Jan. 18, 2010
Dr. Sandra Harding, an internationally renowned scholar, will discuss how science issues are different for women around the world, and what concerns their issues raise about sciences in the modern West, during a lecture at Morningside College at 7:30 p.m. Wednesday, Feb. 3, in the UPS Auditorium in Lincoln Center, 3627 Peters Ave.
“Modern Western sciences are immensely powerful all over the world,” said Harding, who is renowned for her research on women’s knowledge around the globe. “We want our sciences to improve life for people, so we need more accurate understandings of what their effects have been in the past and what they could be in the future.”
Also while at Morningside College, Harding will lead a workshop and present a program as part of the Friday is Writing Day series. All of these events are free and open to the public.
Harding is visiting Morningside College as part of the Dr. R. Franklin Terry Women’s Studies Lecture and Faculty Development Series, an effort to bring a leading women’s studies scholar to campus every semester for three years.
"Dr. Harding is a shining example of an international, interdisciplinary scholar,” said Dr. Marty Knepper, professor and chair of English at Morningside and coordinator of the Dr. R. Franklin Terry Women’s Studies Lecture and Faculty Development Series. “We are honored to have a women's studies speaker of her stature in Siouxland as part of the Terry series."
A professor of women’s studies and education at the University of California, Los Angeles (UCLA), Harding has taught at the University of Delaware and at universities in the Netherlands, Costa Rica, Switzerland and Thailand. She has served as director of the women’s studies programs at UCLA and the University of Delaware, and was co-editor of Signs: Journal of Women in Culture and Society, one of the leading international women’s studies journals.
Harding has served as a consultant for several United Nations organizations, including the Pan American Health Organization; the U.N. Educational, Scientific and Cultural Organization (UNESCO); the U.N. Development Fund for Women; and the U.N. Commission on Science and Technology for Development.
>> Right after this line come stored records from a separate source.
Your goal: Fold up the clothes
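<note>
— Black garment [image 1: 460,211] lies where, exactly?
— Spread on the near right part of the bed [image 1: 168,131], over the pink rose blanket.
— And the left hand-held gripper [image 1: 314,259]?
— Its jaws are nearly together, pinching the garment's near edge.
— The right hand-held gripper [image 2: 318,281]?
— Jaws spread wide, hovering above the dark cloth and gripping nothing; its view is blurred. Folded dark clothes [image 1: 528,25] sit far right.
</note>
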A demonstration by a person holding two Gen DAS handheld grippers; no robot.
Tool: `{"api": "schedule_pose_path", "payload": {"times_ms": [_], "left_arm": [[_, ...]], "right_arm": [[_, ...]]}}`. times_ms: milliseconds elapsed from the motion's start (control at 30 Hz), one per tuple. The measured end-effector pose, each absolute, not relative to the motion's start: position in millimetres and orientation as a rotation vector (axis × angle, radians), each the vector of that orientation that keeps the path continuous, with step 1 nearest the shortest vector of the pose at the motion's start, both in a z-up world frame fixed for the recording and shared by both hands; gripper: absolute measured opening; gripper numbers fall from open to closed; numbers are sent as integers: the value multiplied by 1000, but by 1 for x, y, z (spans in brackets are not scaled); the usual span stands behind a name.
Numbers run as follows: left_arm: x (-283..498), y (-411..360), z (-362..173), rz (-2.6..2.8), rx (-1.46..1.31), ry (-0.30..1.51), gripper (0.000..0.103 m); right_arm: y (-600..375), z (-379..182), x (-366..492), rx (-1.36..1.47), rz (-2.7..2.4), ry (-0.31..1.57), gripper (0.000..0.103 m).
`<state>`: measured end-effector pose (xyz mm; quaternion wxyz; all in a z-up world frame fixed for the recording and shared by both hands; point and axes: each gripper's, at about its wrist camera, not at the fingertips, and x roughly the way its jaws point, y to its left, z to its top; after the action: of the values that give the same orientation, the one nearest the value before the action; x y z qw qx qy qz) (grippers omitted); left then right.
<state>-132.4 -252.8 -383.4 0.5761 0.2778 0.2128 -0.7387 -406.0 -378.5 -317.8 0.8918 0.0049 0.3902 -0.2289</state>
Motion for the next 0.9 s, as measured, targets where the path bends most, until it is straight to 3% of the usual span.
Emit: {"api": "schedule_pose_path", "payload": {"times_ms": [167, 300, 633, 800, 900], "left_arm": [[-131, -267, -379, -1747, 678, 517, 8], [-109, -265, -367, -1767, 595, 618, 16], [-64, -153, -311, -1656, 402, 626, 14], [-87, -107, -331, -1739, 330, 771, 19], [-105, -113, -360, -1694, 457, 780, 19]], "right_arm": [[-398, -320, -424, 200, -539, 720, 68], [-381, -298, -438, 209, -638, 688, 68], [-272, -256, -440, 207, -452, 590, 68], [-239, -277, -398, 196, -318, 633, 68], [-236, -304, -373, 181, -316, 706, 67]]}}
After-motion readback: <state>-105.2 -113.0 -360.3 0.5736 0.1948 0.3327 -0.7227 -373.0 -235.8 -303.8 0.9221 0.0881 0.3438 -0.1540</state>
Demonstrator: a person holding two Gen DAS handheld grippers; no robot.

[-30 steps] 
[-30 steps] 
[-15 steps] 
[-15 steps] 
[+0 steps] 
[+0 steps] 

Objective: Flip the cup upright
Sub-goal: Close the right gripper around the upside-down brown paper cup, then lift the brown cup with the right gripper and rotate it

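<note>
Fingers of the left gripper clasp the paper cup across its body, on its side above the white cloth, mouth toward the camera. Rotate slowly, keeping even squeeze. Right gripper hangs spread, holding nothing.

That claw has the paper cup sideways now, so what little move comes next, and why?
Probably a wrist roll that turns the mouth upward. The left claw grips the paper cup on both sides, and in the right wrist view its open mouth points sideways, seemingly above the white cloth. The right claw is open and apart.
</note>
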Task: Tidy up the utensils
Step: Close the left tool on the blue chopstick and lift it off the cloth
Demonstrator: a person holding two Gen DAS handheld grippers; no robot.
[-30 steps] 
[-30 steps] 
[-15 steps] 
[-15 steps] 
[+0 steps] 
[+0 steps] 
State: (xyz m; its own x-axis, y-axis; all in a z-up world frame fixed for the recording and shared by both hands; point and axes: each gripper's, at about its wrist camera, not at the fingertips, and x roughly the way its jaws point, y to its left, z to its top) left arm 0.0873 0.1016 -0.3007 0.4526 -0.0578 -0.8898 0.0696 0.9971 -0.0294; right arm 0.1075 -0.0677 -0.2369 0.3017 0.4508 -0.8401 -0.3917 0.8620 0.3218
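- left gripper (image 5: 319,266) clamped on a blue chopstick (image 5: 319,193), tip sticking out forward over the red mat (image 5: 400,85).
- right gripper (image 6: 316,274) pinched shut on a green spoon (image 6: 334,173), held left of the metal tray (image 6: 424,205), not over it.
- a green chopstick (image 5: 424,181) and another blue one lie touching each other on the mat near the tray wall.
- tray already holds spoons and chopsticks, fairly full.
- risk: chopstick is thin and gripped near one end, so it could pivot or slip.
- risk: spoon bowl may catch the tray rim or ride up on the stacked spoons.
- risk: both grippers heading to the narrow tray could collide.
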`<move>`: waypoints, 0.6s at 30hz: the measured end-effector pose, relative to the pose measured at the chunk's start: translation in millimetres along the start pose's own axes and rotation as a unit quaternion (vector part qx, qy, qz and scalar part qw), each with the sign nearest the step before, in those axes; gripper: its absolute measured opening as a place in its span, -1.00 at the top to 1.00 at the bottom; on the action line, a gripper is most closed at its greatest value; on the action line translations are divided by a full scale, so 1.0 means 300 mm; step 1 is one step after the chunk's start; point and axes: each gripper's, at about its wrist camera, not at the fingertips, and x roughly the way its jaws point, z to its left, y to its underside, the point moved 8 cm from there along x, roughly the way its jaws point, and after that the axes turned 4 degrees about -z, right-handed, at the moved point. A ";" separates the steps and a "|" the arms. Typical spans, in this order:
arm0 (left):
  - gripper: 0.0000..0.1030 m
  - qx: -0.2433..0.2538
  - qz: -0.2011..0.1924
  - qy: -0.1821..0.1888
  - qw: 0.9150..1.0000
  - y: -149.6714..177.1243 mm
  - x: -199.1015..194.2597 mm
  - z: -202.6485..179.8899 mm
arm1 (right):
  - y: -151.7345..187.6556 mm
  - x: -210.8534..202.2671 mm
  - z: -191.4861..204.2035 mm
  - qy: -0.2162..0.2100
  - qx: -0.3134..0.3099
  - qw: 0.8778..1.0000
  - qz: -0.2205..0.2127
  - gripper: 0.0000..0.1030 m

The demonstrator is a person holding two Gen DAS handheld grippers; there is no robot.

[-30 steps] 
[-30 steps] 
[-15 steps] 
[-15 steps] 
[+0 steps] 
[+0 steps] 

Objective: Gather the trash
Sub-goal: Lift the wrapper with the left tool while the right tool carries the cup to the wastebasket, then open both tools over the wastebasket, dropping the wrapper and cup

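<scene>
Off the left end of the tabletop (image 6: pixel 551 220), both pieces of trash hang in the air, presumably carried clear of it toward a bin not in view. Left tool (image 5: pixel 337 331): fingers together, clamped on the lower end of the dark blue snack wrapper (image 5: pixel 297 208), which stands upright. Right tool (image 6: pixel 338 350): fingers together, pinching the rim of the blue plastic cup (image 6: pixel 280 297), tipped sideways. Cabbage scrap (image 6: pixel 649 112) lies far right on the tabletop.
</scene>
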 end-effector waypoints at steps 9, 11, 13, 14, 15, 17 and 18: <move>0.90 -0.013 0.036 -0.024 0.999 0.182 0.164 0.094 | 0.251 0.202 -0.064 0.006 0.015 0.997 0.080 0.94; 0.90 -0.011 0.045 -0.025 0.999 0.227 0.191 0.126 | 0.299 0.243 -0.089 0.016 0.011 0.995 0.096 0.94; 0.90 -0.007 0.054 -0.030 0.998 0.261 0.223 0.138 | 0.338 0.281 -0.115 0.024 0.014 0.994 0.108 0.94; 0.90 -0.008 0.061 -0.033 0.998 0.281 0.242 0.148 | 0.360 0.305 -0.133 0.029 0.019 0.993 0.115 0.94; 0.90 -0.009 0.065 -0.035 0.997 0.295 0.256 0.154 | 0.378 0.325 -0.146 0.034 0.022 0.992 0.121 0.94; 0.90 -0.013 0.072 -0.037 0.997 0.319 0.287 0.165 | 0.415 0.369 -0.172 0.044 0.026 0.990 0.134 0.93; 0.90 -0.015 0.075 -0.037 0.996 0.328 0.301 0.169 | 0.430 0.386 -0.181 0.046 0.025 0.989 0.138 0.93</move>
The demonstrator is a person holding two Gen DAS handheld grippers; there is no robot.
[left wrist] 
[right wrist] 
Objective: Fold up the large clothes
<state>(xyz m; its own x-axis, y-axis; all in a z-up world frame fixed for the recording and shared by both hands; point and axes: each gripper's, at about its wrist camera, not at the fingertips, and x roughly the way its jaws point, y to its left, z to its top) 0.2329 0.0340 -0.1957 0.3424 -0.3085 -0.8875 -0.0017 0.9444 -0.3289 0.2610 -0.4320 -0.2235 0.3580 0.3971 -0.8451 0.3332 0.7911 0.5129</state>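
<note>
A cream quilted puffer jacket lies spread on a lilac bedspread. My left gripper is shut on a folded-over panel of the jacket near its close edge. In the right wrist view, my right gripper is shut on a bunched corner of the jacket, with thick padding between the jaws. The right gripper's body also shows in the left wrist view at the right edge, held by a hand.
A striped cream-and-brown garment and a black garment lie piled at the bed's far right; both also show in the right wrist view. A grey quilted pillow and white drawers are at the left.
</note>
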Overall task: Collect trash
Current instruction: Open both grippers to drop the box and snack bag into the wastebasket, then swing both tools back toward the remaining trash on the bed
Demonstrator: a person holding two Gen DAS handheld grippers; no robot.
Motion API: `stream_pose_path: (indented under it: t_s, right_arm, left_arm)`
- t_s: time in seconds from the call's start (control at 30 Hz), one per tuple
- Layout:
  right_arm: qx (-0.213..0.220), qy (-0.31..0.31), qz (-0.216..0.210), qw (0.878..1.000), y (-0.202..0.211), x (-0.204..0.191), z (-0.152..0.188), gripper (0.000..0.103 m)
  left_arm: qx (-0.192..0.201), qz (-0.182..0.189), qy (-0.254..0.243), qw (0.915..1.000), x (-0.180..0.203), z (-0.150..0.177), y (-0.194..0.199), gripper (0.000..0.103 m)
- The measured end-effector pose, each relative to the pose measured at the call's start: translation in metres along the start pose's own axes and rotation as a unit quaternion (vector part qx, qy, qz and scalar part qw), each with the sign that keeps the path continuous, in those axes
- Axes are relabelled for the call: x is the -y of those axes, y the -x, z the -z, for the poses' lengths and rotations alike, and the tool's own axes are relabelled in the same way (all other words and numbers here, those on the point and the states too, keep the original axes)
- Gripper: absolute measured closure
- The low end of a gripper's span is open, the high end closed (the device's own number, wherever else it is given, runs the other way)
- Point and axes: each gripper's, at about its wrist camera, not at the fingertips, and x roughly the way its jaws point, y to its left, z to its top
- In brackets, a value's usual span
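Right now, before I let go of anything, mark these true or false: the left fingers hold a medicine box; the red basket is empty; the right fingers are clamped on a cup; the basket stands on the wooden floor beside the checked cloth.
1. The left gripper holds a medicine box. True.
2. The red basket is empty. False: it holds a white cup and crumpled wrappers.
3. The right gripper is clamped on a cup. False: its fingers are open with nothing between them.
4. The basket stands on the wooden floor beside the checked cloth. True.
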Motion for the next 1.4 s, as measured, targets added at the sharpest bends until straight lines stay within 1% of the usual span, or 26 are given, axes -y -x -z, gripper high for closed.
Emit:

She is the author or editor of 15 books and special journal issues, including “The Science Question in Feminism,” “Feminism and Methodology: Social Science Issues” and “Is Science Multicultural? Postcolonialisms, Feminisms, and Epistemologies.” She has a doctorate in philosophy from New York University.
Harding will discuss her work as a writer during a brown-bag lunch presentation at noon Feb. 3 in the Roadman Formal Lounge, 3600 Peters Ave.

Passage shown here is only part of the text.